Wisconsin Egg Production Down By 57%
Farmers struggling with avian flu, rising fuel and feed prices.
Egg production in Wisconsin is less than half of what it was a year ago, reflecting a major decline in the number of laying hens in the state.
That’s according to the latest data collected by the U.S. Department of Agriculture.
Wisconsin produced 91.7 million eggs in April, the latest month available. That’s down 57 percent from the same month in 2025.
The data shows there were 3.69 million laying hens in the state. It’s 56 percent lower than the previous April, when Wisconsin had 8.3 million birds.
The state’s total laying hens fell dramatically last September, after Daybreak Foods’ farm in Jefferson County was hit by avian influenza and culled more than 3 million birds.
Laying hen numbers started to rally in December into February. But numbers fell sharply again in March after three different locations — each with more than 1 million birds — were forced to cull their flocks due to avian flu, including the same farm in Jefferson County.
Ron Kean, poultry specialist for the University of Wisconsin-Madison’s Division of Extension, said it takes time for a farm to recover from an infection. Producers have to cull their flocks and compost the dead birds, before sanitizing their facilities.
Replacing the lost birds can take close to two years, according to Kean. He said there are a limited number of new laying hens, referred to as pullets, ready to go each year.
“It’s like if you lost all of your cows in a herd, there aren’t just more cows out there that you can go get right away,” he said.
Kean said the data from USDA primarily captures the largest egg producers in the state. So each time a farm is culled due to avian flu, it can cause a big swing on the monthly report.
But he said Wisconsin has a growing industry of small to medium-sized farms, many that are raising hens on pasture to sell their eggs at a premium.
“By number of birds, it’s still definitely the large facilities that have the most,” he said. “But I’m going to say there might be… half a million to a million, I think it’s safe to say, that may not be getting counted.”
National egg production in April was up 5 percent from a year ago.
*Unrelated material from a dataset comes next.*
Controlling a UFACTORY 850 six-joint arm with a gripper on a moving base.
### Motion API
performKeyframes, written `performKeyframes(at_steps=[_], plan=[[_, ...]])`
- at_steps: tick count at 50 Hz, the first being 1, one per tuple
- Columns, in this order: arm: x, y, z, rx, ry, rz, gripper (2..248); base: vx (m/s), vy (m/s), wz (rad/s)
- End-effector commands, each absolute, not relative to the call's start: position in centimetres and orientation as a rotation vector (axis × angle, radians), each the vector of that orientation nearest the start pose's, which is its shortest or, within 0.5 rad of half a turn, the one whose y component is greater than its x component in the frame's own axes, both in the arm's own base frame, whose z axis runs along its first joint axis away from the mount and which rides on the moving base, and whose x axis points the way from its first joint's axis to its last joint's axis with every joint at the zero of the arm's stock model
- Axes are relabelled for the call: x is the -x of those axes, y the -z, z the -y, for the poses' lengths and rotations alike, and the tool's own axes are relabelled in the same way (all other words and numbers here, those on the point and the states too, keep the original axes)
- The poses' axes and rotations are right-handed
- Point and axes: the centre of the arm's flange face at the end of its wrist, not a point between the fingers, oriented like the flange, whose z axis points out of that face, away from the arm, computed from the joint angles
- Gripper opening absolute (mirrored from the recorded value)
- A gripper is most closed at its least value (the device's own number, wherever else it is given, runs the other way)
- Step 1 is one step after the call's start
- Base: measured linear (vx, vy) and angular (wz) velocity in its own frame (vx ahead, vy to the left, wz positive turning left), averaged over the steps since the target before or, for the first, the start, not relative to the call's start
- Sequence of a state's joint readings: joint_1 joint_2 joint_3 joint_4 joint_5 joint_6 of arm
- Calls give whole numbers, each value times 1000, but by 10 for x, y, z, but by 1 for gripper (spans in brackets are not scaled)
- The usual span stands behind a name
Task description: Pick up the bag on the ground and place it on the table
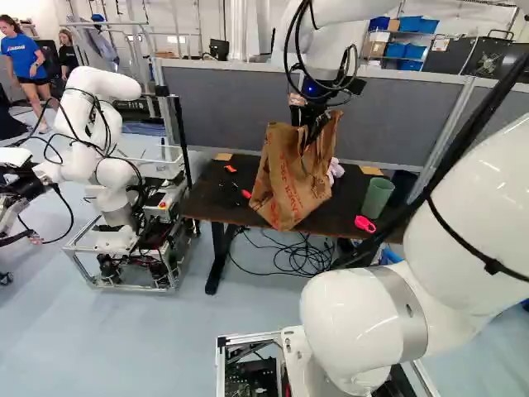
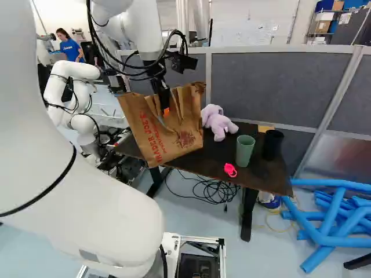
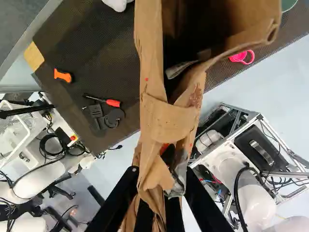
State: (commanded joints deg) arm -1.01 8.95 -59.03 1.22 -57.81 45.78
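Arm (image 2: 64, 185) was reaching fwd from the near side, up and over the table (image 2: 261, 180), wrist up high w/ its last links dropping steeply to the gripper (image 2: 165, 107), fingers pointing down. Gripper was clamped on the paper bag (image 2: 153, 136), crumpled brown paper pinched btwn both fingers near the top. Bag hung tilted at the near side of the table, L of the plush toy (image 2: 218, 123), mouth open per wrist view; couldn't tell if its bottom touched the tabletop. R part of table: green cup (image 2: 244, 152), black cup (image 2: 272, 145) just R of it, pink item (image 2: 230, 169) near the near edge. L part: orange-handled tool (image 3: 63, 76) and red-handled screwdriver (image 3: 112, 103), w/ small dark parts (image 3: 99, 116) beside the latter. Another robot (image 1: 107, 157) stood on the floor, L of table.
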Motion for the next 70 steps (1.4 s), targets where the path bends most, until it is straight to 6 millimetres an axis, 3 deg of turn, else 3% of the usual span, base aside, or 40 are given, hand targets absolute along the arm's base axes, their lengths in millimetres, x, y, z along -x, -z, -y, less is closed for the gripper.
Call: performKeyframes(at_steps=[35, 70], plan=[[-409, -640, 6, 2791, 239, -1224, 21, 36, 1, -1], [-437, -641, 6, 2792, 246, -1221, 21, 0, 0, 0]])
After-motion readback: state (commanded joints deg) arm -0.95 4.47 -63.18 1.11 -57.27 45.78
The supply of eggs has started to recover from avian flu outbreaks across the country, and egg prices have come down from record highs in 2025.
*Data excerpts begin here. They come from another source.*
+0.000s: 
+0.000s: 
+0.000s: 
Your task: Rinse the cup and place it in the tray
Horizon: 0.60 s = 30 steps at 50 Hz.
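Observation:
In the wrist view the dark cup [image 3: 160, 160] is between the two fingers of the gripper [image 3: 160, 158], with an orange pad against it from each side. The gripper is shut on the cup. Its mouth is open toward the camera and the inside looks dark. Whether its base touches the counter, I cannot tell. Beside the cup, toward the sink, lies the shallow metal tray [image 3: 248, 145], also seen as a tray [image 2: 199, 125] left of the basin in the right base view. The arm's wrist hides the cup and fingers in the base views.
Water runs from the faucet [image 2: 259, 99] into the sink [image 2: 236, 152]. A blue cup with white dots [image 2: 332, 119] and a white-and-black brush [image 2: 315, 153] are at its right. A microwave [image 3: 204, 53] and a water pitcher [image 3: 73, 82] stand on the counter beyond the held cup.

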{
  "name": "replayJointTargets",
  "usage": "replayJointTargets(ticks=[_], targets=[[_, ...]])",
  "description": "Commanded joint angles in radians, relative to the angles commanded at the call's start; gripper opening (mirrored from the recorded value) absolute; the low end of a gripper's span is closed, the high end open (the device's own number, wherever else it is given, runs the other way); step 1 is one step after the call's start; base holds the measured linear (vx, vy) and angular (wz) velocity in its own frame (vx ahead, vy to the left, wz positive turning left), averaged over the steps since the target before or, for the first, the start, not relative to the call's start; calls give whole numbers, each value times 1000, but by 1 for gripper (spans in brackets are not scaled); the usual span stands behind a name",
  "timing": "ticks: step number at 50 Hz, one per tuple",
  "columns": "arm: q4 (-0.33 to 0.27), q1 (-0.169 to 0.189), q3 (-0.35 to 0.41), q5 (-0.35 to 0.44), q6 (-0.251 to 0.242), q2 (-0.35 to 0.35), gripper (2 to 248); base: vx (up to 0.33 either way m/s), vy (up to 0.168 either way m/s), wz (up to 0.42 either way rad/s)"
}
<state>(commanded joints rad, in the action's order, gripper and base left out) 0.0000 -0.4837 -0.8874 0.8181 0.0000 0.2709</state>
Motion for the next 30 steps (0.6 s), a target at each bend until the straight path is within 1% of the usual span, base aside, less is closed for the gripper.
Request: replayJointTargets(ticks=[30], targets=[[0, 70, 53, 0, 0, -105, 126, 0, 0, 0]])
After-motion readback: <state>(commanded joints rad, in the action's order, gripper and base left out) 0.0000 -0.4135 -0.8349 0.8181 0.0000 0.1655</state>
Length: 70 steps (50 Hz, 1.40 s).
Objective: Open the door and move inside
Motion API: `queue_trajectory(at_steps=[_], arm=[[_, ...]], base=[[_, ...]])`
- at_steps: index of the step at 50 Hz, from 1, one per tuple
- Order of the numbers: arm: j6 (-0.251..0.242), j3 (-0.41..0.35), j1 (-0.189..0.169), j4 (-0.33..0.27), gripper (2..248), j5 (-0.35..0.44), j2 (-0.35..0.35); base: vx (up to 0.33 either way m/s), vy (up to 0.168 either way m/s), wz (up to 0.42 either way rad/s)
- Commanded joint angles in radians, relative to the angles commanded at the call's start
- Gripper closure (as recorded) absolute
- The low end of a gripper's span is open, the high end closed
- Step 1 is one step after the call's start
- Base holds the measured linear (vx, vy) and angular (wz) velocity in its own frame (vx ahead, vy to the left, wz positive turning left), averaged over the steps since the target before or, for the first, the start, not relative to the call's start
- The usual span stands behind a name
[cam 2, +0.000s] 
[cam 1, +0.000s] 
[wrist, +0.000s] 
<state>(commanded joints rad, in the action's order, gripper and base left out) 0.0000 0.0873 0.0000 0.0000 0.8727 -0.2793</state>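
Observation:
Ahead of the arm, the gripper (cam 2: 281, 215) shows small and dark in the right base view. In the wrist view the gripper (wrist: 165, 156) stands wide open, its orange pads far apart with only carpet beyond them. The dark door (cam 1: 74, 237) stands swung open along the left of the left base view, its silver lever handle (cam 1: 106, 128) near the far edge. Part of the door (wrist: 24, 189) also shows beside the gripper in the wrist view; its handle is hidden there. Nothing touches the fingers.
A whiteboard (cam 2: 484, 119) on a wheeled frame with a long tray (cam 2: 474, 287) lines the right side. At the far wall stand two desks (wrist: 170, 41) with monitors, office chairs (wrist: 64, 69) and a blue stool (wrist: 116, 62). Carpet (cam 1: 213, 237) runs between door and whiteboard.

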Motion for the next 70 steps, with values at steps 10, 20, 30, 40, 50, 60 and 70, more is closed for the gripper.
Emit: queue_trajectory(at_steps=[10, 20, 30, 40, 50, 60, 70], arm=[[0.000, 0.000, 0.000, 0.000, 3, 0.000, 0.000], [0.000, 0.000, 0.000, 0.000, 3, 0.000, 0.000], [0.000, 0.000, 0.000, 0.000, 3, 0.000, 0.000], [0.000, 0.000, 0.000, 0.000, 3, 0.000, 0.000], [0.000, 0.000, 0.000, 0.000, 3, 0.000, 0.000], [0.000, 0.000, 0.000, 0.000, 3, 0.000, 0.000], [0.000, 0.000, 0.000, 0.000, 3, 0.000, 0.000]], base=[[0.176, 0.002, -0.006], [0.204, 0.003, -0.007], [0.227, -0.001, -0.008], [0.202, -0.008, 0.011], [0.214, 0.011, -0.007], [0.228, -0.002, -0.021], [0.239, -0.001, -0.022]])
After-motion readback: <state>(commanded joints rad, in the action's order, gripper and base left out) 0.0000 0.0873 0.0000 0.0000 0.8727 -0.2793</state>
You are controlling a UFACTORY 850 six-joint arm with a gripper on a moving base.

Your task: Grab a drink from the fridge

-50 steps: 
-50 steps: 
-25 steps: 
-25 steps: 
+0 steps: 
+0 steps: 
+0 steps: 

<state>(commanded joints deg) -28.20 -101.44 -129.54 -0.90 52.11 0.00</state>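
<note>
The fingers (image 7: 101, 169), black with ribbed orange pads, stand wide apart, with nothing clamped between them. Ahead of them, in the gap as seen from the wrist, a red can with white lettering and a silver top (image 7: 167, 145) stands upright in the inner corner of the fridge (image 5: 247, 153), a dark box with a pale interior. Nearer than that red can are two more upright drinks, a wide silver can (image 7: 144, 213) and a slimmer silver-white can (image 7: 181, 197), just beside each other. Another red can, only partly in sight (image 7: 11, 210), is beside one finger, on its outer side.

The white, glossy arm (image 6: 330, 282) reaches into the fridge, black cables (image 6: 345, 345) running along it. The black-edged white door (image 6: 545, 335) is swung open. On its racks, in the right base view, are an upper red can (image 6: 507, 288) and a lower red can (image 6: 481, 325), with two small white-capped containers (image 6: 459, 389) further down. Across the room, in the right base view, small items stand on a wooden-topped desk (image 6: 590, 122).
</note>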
The adjustment may be good for consumers’ wallets, but it has left some farmers feeling squeezed as they continue to face a higher cost of doing business.
Maro Ibarburu, Business Analyst for the Egg Industry Center at Iowa State University, said egg farmers across the country are facing rising feed prices and fuel surcharges from their processors.
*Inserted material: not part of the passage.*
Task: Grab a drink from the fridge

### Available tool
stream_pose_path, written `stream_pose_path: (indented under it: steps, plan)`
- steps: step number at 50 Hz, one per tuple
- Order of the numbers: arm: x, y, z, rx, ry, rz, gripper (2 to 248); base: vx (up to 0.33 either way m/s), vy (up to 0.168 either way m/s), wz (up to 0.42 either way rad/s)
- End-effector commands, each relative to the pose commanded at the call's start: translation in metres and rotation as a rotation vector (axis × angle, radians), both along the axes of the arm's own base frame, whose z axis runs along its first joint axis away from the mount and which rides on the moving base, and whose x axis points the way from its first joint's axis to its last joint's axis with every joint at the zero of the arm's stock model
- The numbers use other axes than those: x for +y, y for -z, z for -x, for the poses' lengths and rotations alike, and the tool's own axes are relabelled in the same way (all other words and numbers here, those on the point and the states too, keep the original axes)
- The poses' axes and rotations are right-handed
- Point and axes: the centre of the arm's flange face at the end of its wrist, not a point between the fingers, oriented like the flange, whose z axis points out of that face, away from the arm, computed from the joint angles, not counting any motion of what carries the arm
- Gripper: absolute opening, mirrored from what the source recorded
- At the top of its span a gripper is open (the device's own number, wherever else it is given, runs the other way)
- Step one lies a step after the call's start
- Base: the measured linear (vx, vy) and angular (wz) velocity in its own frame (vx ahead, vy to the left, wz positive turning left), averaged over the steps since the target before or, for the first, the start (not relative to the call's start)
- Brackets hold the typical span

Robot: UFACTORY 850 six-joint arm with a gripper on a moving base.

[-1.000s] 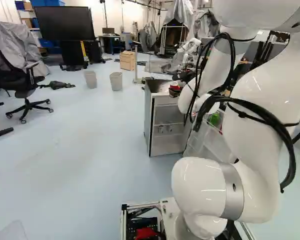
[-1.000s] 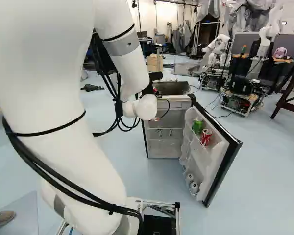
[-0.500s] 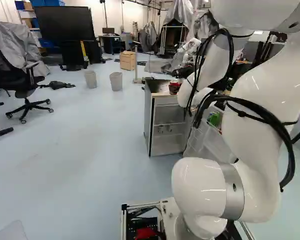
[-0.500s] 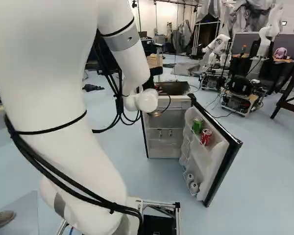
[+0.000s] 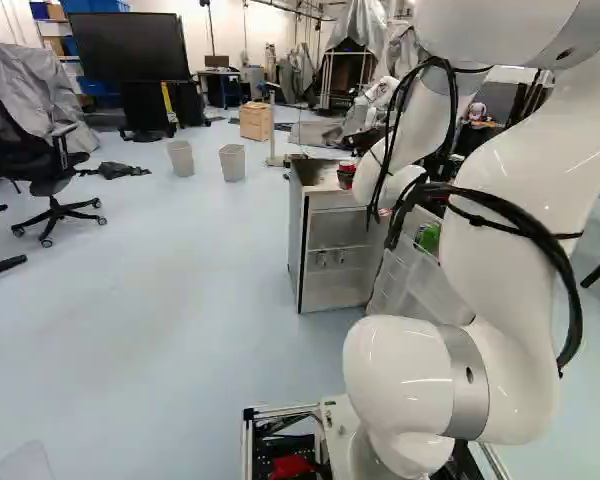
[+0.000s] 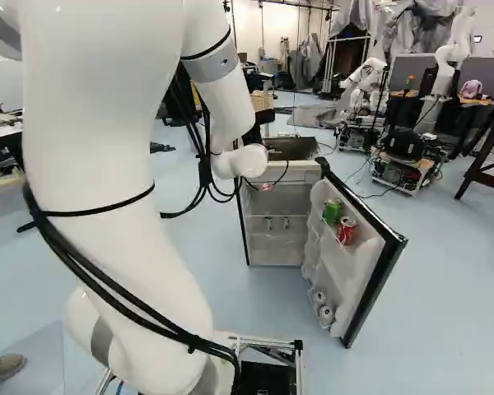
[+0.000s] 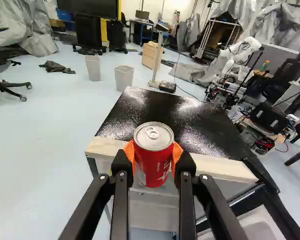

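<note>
Black gripper (image 6: 253,134) is mostly hidden behind the arm in the right base view. In the wrist view my gripper (image 7: 153,156) is shut on a red drink can (image 7: 154,156), its orange pads against both sides. The can is upright, in front of the fridge's dark top (image 7: 160,112) in that view. In the right base view the fridge (image 6: 285,210) stands with its door (image 6: 364,280) wide open. A green can (image 6: 333,211) and another red can (image 6: 346,230) sit in the upper door rack, with white-topped containers (image 6: 323,306) in the lower one.
Two bins (image 5: 232,162) and a wooden box (image 5: 255,121) stand beyond the fridge. An office chair (image 5: 50,190) and a large screen (image 5: 130,47) are at the left of the left base view. Another robot (image 6: 366,82) is at the far right, behind the open door.
My arm has risen somewhat, and the held red can has gone up with it in the left base view. Base, fridge and door have stayed put.
</note>
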Motion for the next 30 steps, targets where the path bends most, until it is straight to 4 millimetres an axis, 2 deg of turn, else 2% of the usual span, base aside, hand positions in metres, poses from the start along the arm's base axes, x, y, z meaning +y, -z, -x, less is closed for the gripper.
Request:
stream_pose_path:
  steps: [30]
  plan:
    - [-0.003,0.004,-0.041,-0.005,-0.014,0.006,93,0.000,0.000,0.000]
He told WPR in an email that shell egg prices from March to May were “the 4th lowest compared with the same period in the last 20 years, and are the lowest when they are adjusted by inflation.”
“These 20-year lows, when combined with the (March to May) cost of production increase, which is 5 percent higher than the same period last year, have made this time very challenging for egg farmers,” Ibarburu wrote in an email.
But Kean said the egg industry does have one reason to look on the sunny side: Americans’ obsession with protein could help drive new consumer demand.
“In general, everybody seems to be gung ho on protein right now,” he said. “I think the high price of other proteins, those have also helped.”